Home staging virtuel : ce qui est permis, ce qui ne l'est pas
Meubler une pièce vide en image est permis sous conditions. Ce qui bascule dans la présentation trompeuse, ce que risque l'agence, et les alternatives sans retouche.
Meubler numériquement un appartement vide fait vendre plus vite : un acheteur se projette mal dans des murs nus. Mais entre l'aide à la projection et la présentation trompeuse, la frontière est plus proche qu'on ne l'imagine.
Ce que le home staging virtuel fait bien
Il donne l'échelle. Un salon de vingt-huit mètres carrés vide paraît petit ; le même avec un canapé et une table basse se lit immédiatement. Sur un bien neuf ou une succession, c'est un vrai service rendu à l'acheteur.
Il coûte peu — quelques euros à quelques dizaines d'euros par image — et se livre en vingt-quatre heures.
Où ça dérape
- Effacer un défaut : fissure, humidité, pylône devant la fenêtre, vis-à-vis.
- Modifier le bâti : agrandir une pièce, déplacer une ouverture, redresser un plafond bas.
- Changer l'environnement : remplacer un ciel gris, faire verdir un jardin en février, supprimer un immeuble voisin.
- Meubler sans le dire. Une pièce meublée virtuellement doit être signalée comme telle.
Ce que dit le droit
En France comme en Belgique, une annonce qui induit l'acheteur en erreur sur les caractéristiques essentielles du bien relève de la pratique commerciale trompeuse. Le professionnel est responsable de ce qu'il diffuse, y compris quand la retouche a été faite par un prestataire.
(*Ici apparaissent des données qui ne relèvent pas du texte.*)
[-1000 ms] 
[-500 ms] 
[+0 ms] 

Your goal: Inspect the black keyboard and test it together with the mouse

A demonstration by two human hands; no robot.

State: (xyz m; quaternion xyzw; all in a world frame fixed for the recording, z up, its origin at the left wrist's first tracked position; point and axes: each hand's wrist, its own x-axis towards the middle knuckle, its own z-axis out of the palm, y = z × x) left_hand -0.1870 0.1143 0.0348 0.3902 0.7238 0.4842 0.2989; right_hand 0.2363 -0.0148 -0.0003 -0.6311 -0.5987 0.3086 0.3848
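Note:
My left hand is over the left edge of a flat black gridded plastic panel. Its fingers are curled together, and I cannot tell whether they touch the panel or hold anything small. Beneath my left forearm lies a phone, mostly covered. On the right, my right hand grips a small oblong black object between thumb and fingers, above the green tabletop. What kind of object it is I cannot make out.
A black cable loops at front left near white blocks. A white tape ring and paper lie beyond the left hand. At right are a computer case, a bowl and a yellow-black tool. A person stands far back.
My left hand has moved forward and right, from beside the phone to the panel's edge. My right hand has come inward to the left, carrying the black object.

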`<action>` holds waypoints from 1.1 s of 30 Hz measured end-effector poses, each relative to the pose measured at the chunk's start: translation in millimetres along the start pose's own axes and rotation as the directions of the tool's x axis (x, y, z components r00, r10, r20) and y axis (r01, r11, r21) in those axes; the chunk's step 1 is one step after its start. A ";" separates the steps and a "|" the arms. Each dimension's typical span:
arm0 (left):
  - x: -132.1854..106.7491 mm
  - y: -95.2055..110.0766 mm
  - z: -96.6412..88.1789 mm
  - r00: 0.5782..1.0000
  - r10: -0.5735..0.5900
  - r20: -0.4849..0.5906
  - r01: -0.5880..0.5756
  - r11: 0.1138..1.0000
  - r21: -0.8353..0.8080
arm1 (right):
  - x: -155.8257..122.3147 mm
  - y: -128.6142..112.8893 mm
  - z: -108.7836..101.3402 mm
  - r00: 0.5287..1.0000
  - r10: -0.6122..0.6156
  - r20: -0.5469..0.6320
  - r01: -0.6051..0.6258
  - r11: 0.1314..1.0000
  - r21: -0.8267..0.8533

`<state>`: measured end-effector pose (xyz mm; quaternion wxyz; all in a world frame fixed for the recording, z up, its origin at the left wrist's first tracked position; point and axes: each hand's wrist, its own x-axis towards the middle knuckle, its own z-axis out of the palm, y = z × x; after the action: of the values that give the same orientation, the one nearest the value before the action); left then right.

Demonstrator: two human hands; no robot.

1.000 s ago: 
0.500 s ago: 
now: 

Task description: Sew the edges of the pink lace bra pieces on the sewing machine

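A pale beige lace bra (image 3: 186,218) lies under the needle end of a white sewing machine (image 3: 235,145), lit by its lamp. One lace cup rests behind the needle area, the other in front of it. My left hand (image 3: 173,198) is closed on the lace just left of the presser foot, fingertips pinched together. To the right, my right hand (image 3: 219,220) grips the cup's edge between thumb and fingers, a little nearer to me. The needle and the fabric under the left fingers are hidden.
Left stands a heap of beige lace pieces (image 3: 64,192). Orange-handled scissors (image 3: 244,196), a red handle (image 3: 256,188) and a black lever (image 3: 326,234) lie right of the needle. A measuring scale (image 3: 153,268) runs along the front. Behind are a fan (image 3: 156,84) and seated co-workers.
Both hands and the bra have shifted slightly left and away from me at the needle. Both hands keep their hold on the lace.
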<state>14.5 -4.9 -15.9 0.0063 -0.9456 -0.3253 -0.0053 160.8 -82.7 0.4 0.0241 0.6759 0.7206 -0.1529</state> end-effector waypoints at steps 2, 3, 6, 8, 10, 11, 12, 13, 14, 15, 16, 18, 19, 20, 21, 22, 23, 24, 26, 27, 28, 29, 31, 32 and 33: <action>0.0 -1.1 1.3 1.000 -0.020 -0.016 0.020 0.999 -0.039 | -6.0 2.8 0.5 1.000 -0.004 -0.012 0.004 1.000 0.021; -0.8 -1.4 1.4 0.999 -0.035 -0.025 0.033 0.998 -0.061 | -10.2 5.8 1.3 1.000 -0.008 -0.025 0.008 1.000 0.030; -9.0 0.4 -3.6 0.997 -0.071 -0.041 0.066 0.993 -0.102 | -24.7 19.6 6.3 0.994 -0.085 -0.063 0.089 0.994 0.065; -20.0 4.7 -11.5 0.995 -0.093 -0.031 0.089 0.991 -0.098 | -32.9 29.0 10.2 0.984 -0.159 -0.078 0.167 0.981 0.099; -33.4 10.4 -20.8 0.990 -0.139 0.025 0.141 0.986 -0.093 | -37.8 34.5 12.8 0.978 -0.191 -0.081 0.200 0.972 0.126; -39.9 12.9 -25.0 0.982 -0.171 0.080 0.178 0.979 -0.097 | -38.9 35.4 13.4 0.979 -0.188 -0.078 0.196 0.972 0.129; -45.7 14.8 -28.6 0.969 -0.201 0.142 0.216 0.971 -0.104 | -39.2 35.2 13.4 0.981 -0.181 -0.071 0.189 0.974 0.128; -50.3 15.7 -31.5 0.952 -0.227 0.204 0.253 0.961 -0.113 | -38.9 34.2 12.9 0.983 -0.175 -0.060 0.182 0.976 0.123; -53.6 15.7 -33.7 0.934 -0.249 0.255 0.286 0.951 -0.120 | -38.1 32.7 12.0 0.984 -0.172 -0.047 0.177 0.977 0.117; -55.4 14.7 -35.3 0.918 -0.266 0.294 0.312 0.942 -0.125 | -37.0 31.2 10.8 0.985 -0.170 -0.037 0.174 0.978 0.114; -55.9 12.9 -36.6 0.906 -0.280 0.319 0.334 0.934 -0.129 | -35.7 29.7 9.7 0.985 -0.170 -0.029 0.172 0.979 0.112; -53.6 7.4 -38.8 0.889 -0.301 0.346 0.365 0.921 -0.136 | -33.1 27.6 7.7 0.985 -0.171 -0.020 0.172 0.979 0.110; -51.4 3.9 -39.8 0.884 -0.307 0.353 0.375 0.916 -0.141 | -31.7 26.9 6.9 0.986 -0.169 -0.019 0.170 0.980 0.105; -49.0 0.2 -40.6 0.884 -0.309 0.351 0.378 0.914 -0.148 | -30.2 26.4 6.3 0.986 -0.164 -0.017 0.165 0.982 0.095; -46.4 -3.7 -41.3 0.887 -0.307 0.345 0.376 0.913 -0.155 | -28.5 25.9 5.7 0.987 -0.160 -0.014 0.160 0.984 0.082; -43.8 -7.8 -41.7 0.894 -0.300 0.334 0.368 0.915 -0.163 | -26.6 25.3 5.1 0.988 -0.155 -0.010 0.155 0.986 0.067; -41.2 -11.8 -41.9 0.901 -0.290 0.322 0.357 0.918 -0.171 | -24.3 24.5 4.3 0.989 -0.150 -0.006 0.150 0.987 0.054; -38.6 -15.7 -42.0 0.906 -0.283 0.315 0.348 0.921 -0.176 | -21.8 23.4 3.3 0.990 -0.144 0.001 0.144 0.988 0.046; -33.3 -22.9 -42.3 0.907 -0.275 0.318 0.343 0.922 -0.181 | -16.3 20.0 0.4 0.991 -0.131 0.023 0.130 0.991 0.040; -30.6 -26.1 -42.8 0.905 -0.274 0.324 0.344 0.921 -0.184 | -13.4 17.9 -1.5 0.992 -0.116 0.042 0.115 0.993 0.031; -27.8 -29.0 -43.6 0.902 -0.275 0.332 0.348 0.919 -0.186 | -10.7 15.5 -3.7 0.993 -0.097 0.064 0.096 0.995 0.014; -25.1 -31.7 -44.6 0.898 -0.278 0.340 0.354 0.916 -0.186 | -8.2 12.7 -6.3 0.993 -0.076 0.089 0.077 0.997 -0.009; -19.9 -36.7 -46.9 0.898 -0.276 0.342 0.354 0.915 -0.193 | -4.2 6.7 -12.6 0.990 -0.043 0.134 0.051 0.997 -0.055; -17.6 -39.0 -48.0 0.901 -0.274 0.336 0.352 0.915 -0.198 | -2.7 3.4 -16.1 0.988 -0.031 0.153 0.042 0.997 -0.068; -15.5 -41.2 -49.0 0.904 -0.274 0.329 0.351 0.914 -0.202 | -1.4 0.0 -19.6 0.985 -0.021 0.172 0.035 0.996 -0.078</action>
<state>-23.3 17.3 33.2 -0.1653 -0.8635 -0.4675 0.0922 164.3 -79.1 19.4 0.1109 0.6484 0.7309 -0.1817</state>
En pratique, le contentieux naît rarement du staging lui-même : il naît de la visite. L'acheteur qui découvre une pièce plus petite et plus sombre que sur les photos ne poursuit pas — il s'en va, et il le dit autour de lui. Le coût réel est commercial avant d'être juridique.
La règle simple
Ajoutez du mobilier, jamais de la surface. Signalez toujours la mise en scène. Et ne touchez à rien de ce qui est fixe : murs, ouvertures, vues, extérieur.
L'alternative qui ne pose aucune question
Le mouvement. Une pièce vide filmée avec un lent travelling se lit bien mieux qu'une photo fixe, sans qu'on ait ajouté quoi que ce soit : la profondeur apparaît, le volume se comprend, et rien n'a été inventé.
C'est le principe d'une vidéo de visite générée depuis les photos : même mobilier, même architecture, même lumière — seule la caméra bouge. Aucune mention légale à ajouter, aucun risque de décalage à la visite.